The main components of gastric motility are as follows:
1. relaxation to accommodate food with only a small increase in intraluminal pressure;
2. contractions to mix food with gastric juice and reduce particle size;
Relaxation of the gastric fundus is mediated mainly through efferent vagal inhibitory neurons with some additional contribution from the action of cholecystokinin. Psychogenic stimuli, swallowing, and afferent impulses from mouth and esophagus initiate gastric relaxation. These factors are bypassed during intragastric tube feeding.
After relaxing to accommodate food, the proximal stomach has low-frequency tonic contractions which pass food towards the distal stomach where gastric smooth muscle cells have an innate electrical activity of approximately 3 cycles/min. Muscle contraction occurs when depolarization exceeds the threshold. Conduction of depolarization from the middle of the body of the stomach through the antrum to the pylorus causes the peristaltic waves that pass distally through the stomach. Contraction in the distal stomach is enhanced by vagal cholinergic nerves and inhibited by the sympathetic innervation. Gastrin increases the frequency of contractions.

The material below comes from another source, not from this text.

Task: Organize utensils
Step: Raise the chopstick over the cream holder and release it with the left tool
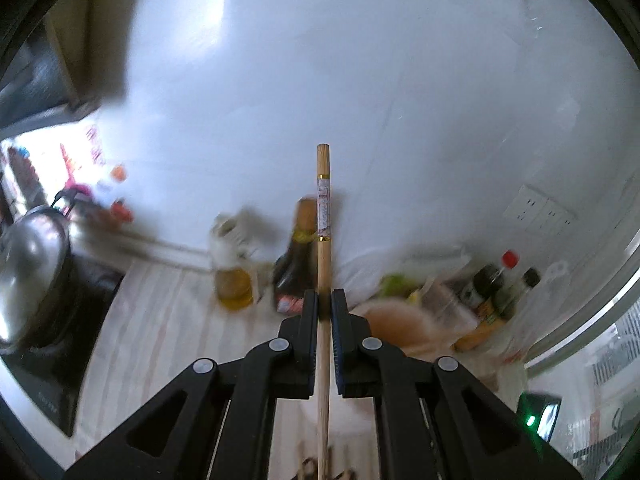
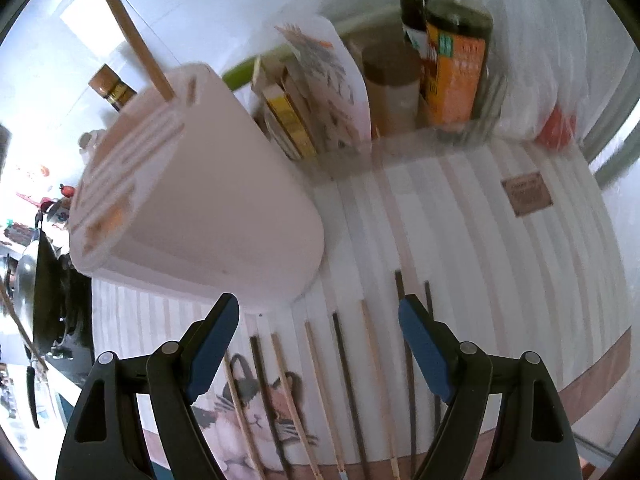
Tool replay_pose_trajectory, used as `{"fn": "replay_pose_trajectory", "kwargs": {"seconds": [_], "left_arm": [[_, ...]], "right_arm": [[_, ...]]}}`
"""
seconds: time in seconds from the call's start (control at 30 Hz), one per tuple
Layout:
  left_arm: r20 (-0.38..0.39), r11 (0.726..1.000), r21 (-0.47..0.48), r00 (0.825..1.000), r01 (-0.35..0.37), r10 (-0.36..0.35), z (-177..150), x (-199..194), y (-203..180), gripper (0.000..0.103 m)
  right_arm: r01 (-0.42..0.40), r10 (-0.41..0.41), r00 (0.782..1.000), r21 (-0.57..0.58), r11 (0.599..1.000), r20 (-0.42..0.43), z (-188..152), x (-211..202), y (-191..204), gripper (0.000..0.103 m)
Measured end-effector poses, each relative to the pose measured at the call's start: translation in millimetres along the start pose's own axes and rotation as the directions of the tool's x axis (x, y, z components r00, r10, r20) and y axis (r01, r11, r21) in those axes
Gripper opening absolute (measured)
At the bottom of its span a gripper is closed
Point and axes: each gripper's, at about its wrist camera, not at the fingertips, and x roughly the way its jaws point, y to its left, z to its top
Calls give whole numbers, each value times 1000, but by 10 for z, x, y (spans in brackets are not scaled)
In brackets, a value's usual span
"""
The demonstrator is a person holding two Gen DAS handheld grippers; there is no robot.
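Note:
My left gripper point(image 1: 324, 300) is shut on a light wooden chopstick point(image 1: 323, 216) that stands upright between the pads, high above the counter. My right gripper point(image 2: 319, 320) is open and empty, low over a striped mat point(image 2: 480, 248). Several light and dark chopsticks point(image 2: 344, 364) lie side by side on the mat between and below its fingers. A pale pink slotted utensil holder point(image 2: 192, 192) stands just beyond the left finger. One light chopstick point(image 2: 136, 40) sticks out of a slot in its top.
Sauce bottles point(image 2: 452, 40), a brown jar point(image 2: 392, 84) and upright packets point(image 2: 316, 92) crowd the back of the counter. A dark bottle point(image 1: 298, 256) and an oil bottle point(image 1: 234, 272) stand by the white wall. A steel lidded wok point(image 1: 32, 272) sits on the stove at left.

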Motion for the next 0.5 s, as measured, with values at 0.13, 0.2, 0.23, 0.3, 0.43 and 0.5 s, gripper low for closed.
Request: {"fn": "replay_pose_trajectory", "kwargs": {"seconds": [0.13,0.2,0.23,0.3,0.43,0.5], "left_arm": [[42,999,38,999,22,-24,239,148,-257,4],[57,998,57,998,29,-32,339,251,-367,4],[65,997,65,997,32,-37,389,317,-418,4],[73,997,70,996,41,-46,486,463,-505,4],[69,996,80,997,40,-46,572,766,-599,4],[69,995,97,997,23,-30,552,903,-627,4]], "right_arm": [[8,-9,1000,38,999,27,114,-16,-122,84],[14,-16,999,58,998,37,187,2,-200,84],[16,-19,999,66,998,43,224,-1,-226,84],[23,-28,998,90,996,64,318,1,-312,84],[40,-50,996,133,990,77,476,50,-473,84],[44,-57,995,151,988,82,524,67,-548,84]]}}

Gastric emptying of liquids depends on the pressure gradient across the pylorus and is not regulated by pyloric activity. Solids empty more slowly. As contractions reach the distal antrum, the pylorus closes and solid material is squeezed and ground before being passed back into the body of the stomach. When digestible solids have been reduced to small particles, they pass from the stomach with the liquid material. The effects of different food contents on the rate of gastric emptying are summarized in Table 1. Receptors in the proximal small bowel are sensitive to pH, osmolality, and fatty acid content. Hormonal and local neural pathways then regulate gastric emptying. Motilin and neurotensin increase gastric emptying. Secretin, catecholamines, and b-endorphins may delay gastric emptying. During fasting, undigested solids are propelled from the stomach by the migrating motor complex—a wave of electromechanical activity that normally occurs approximately every 90 min and passes from the stomach distally to the ileum. Motilin is released from the proximal ileum and modulates gastric contraction during the migratory motor complex. Migrating motor complexes occur more frequently during sleep and are inhibited by stress.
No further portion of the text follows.